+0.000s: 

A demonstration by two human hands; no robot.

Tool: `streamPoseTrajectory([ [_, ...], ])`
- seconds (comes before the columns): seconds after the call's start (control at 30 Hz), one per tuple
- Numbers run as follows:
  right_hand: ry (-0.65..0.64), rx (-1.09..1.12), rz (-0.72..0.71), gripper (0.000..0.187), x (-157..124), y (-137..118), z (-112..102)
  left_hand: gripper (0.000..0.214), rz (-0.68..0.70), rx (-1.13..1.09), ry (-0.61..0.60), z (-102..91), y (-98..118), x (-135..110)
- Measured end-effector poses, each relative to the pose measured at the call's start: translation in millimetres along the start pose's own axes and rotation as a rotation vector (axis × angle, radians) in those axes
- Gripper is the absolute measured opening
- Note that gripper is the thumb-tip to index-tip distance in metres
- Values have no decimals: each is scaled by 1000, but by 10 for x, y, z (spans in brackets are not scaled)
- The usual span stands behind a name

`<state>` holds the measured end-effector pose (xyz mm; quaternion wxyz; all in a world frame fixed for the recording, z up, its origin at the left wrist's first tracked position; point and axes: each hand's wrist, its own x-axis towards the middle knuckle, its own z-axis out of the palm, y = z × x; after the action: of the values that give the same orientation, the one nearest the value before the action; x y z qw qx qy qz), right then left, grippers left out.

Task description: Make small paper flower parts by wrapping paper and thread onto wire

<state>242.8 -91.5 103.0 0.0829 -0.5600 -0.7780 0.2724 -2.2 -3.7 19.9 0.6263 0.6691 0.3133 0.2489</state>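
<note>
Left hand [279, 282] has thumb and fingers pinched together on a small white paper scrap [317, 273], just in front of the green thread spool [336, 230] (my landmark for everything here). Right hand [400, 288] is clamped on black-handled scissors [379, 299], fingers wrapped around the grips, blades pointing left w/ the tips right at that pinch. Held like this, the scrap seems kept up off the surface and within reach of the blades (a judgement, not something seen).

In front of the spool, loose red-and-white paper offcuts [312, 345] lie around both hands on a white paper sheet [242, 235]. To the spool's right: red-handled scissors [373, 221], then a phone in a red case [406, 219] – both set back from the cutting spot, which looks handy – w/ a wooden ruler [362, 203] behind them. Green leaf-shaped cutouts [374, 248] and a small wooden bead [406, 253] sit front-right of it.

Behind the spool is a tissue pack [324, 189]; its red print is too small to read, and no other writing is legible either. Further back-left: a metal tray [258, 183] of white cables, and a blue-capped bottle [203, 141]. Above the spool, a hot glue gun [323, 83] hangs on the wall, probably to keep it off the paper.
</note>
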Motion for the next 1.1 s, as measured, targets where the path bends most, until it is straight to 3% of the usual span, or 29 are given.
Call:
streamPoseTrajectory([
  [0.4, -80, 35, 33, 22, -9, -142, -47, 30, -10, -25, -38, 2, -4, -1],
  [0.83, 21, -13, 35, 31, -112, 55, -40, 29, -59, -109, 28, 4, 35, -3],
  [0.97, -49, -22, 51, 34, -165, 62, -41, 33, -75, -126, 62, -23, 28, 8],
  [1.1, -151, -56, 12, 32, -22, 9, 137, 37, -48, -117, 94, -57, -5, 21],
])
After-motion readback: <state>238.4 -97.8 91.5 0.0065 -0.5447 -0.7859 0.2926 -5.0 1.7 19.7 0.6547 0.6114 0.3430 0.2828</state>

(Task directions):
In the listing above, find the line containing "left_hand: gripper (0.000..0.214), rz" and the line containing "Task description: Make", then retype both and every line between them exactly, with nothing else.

(Written reply):
  left_hand: gripper (0.000..0.214), rz (-0.68..0.70), rx (-1.13..1.09), ry (-0.61..0.60), z (-102..91), y (-98..118), x (-135..110)
- Measured end-effector poses, each relative to the pose measured at the call's start: translation in millimetres along the start pose's own axes and rotation as a rotation vector (axis × angle, radians) in those axes
- Gripper is the absolute measured opening
- Note that gripper is the thumb-tip to index-tip distance in metres
- Values have no decimals: each is scaled by 1000, but by 10 for x, y, z (spans in brackets are not scaled)
- The usual span stands behind a name

`<state>` holds the measured end-effector pose (xyz mm; quaternion wxyz; all in a world frame fixed for the recording, z up, its origin at the left wrist's first tracked position; point and axes: each hand's wrist, its own x-axis towards the middle knuckle, its own z-axis out of the palm, y = z × x; after the action: of the values that give the same orientation, the one nearest the value before the action; x y z qw qx qy qz), right then left, grippers left out.

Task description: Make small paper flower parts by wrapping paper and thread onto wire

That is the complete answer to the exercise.